LOL I figured as much!


----------



## Rafi (Oct 30, 2008)

MrFSS said:


> Did you click on that ad? I did, once, and it took me to a model railroad sales site. Nothing at all to do with TURBOTRAINS. False advertising!


Well... to be fair now... They're marketing an HO model of the Amtrak TurboTrain. They have some video as well. If I weren't an O scale modeler, I'd probably get one!

Rafi


----------



## ALC Rail Writer (Oct 30, 2008)

Rafi said:


> MrFSS said:
> 
> 
> > Did you click on that ad? I did, once, and it took me to a model railroad sales site. Nothing at all to do with TURBOTRAINS. False advertising!
> ...


I'm an HO modeler, but my focus is on a turn of the century (20th-21st that is) model of my pretend rural mountain town in the BNSF system.

So... Turbo Train won't fit!


----------



## sky12065 (Oct 30, 2008)

ALC_Rail_Writer said:


> Rafi said:
> 
> 
> > MrFSS said:
> ...


Do you have delays like say the CZ or the TE, or do you have good control of the schedules because you own the tracks?


----------



## ALC Rail Writer (Oct 30, 2008)

sky12065 said:


> ALC_Rail_Writer said:
> 
> 
> > Rafi said:
> ...


No Amtrak- you know how much it costs to model Superliners?!! *chokes*

Its a quaint little farm town- it has a 30's style train platform, kept renovated by the local taxpayers, and is a popular hangout for teenagers who have nothing to do but railfan lol.

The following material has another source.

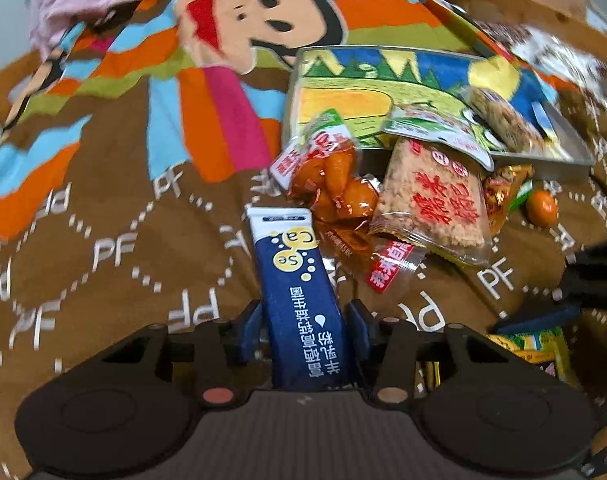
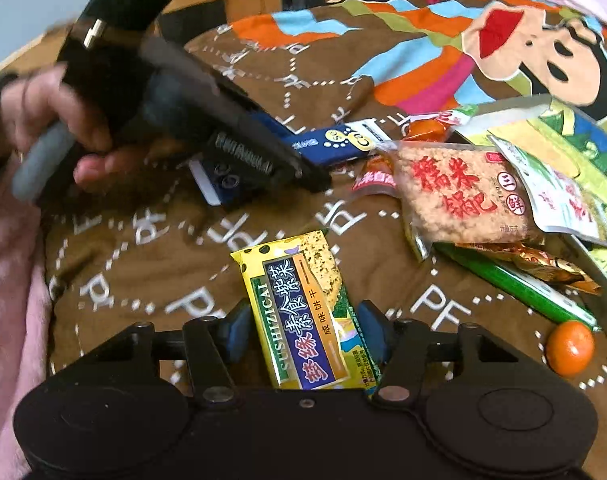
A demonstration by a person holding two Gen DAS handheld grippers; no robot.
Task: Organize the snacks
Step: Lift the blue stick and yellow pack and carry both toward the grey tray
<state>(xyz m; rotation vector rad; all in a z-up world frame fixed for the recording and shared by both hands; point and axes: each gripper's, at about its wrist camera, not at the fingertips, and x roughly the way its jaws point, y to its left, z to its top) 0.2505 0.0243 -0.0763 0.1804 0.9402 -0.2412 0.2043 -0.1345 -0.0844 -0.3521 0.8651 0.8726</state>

If I had to say it looked like anything- it reminds me of eastern Montana, before the Havre station stop... but I've never been on the CZ- so it might look something like that.

The train itself is a rainbow consist of older Santa Fe and BN cars led by a brand new BNSF AC4400 with Heritage II livery... Seven cars (sometimes six because the one grain hopper likes to jump track) 4 closed grain hoppers, and three boxers... It's classified as "local freight"


----------



## the_traveler (Oct 30, 2008)

ALC_Rail_Writer said:


> The train itself is *a rainbow consist of older* Santa Fe and BN *cars*


If it were passenger cars, that would sound just like early 70's Amtrak trains! :lol:


----------



## Green Maned Lion (Oct 30, 2008)

I wanna have a big HO layout on which to run Superliners and other Amtrak cars. I'll have to wait until the huge costs involved don't choke me, though.


----------



## OlympianHiawatha (Oct 30, 2008)

Green Maned Lion said:


> I wanna have a big HO layout on which to run Superliners and other Amtrak cars. I'll have to wait until the huge costs involved don't choke me, though.


When I was growing up in Chicago Dad and I had a sizable layout in the basement and to this day many of the trains survive in my collection. But now that I'm in Oklahoma where we lack basements the trains are either living happily on display shelves or stashed away in drawers. I do need to update my Amtrak Superliner train which is still Phase II/Phase III


----------



## Rafi (Oct 30, 2008)

Green Maned Lion said:


> I wanna have a big HO layout on which to run Superliners and other Amtrak cars. I'll have to wait until the huge costs involved don't choke me, though.


GML,

Sound reasoning. Take it from someone who paid well above what he initially expected. That said, HO and N rolling stock is an absolute bargain compared to O gauge, IMHO, so you may be surprised what you can afford to just get a starter layout going. But be careful. That starter layout has a tendency to snowball out of control. Consider that my cheapest O gauge engine (a switcher) cost $150 or so, and my most expensive (N&W J611 Steamer) cost $650 or so (and that's half off the retail thanks to eBay), and consider I have EIGHT engines and more than enough line-specific rolling stock for each engine and you can see how the costs add up. That's not even counting $100 switches (8 of them), track around my basement, scenery, buildings, etc. For a while there I was really worried, but somehow managed to work my tail off to be able to pay for it. Mostly. I'm also married to a wife who... well, I don't know how she can look the other way sometimes, God love her. 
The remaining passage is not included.